> _THE TASK_
Copy out exactly the lines below that run from the one holding "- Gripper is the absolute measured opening" to the one holding "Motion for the", keeping both of those lines and no others.

> _INFORMATION SHOWN_
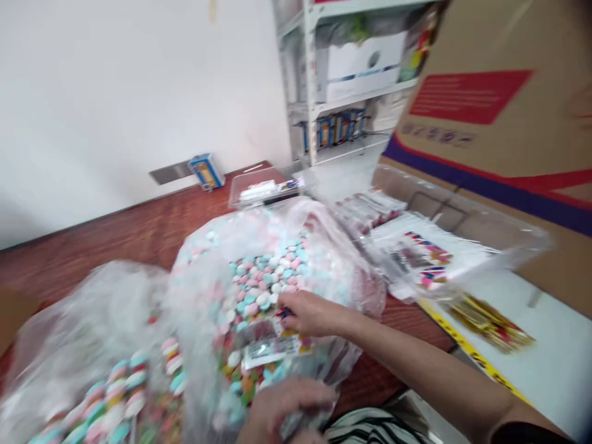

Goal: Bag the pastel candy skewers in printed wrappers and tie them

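Right now your right hand [314,314] reaches into the clear bag of pastel candies [277,271] on the wooden floor [139,228], its grip pinched on a small printed packet [271,346] atop the candies. Your left hand [287,401] rests on the bag's near edge; blur hides whether its grip is closed

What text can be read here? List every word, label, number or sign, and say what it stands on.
Nothing can be quoted; motion blur smears all print.
Cardboard box: red panel and a dark line of marks, illegible.
Small packet by the right hand: print blurred.
Packets in the clear tray: coloured print, blurred.
Blue boxes on the shelf: too small.
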Demonstrator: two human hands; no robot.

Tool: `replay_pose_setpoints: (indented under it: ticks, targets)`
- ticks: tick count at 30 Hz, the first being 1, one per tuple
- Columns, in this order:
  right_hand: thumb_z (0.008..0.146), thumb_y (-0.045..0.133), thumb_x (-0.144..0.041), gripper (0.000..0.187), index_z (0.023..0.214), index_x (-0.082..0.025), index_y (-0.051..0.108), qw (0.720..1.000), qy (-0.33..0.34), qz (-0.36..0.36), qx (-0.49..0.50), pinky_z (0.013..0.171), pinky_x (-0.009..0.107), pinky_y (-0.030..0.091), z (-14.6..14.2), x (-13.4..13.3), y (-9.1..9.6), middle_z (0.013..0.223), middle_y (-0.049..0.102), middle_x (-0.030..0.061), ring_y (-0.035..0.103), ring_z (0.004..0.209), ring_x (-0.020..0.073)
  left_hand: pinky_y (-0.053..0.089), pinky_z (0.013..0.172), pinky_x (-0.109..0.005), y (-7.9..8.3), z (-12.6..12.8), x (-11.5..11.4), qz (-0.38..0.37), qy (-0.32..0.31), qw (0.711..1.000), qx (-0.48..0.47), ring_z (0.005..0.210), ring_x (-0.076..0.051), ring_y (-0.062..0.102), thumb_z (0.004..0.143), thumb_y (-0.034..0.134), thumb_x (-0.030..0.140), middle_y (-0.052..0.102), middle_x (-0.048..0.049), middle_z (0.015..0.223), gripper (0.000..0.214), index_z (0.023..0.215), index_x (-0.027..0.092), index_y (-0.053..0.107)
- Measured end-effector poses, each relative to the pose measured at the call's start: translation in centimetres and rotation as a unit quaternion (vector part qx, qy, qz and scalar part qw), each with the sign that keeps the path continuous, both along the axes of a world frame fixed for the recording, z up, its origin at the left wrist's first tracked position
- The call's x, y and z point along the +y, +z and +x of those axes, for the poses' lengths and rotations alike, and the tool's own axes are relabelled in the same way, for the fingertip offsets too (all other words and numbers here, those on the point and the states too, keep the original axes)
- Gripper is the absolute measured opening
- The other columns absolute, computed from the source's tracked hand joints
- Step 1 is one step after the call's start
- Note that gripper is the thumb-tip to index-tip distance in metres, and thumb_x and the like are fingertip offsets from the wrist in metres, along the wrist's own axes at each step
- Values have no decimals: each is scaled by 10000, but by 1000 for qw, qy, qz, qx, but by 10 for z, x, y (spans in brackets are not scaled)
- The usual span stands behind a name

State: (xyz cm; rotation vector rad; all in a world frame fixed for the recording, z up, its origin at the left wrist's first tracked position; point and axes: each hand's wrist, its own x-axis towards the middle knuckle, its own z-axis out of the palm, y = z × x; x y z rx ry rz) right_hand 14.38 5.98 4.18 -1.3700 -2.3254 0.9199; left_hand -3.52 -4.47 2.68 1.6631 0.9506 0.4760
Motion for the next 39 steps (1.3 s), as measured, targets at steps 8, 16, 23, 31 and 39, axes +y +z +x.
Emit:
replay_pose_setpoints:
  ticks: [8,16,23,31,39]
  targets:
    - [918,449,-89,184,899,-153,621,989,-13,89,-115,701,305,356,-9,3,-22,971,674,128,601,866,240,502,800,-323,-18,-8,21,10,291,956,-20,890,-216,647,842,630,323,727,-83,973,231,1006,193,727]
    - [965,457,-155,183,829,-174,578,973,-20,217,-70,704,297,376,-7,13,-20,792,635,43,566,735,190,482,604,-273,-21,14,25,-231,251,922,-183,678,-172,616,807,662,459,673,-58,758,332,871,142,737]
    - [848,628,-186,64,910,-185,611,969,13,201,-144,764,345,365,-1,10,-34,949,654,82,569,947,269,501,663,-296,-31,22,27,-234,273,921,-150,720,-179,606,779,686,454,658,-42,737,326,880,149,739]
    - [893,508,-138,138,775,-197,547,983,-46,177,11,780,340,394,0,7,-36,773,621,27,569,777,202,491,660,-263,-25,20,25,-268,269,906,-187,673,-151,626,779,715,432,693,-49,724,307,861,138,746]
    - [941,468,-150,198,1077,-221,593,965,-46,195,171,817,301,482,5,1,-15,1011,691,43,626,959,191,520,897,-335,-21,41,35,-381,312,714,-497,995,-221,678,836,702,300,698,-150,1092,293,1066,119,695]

> _RESULT OF THIS EXERCISE_
- Gripper is the absolute measured opening
- The other columns absolute, computed from the source's tracked hand joints
- Step 1 is one step after the call's start
- Note that gripper is the thumb-tip to index-tip distance in metres, and thumb_x and the like are fingertip offsets from the wrist in metres, along the wrist's own axes at each step
- Values have no decimals: each is scaled by 10000, but by 1000 for qw, qy, qz, qx, but by 10 for z, x, y (spans in brackets are not scaled)
- The usual span stands behind a name

State: (xyz cm; rotation vector rad; all in a world frame fixed for the recording, z up, its origin at the left wrist's first tracked position; point and axes: each hand's wrist, its own x-axis towards the middle knuckle, its own z-axis out of the palm, y = z × x; x y z rx ry rz) right_hand 14.38 5.98 4.18 -1.3700 -2.3254 0.9199; left_hand -3.52 -4.47 2.68 1.6631 0.9506 0.4760
Motion for the next 39 steps (1.3 s), as measured, targets at steps 8, 16, 23, 31 and 39, axes +y +z +x.

No more work is needed on this answer.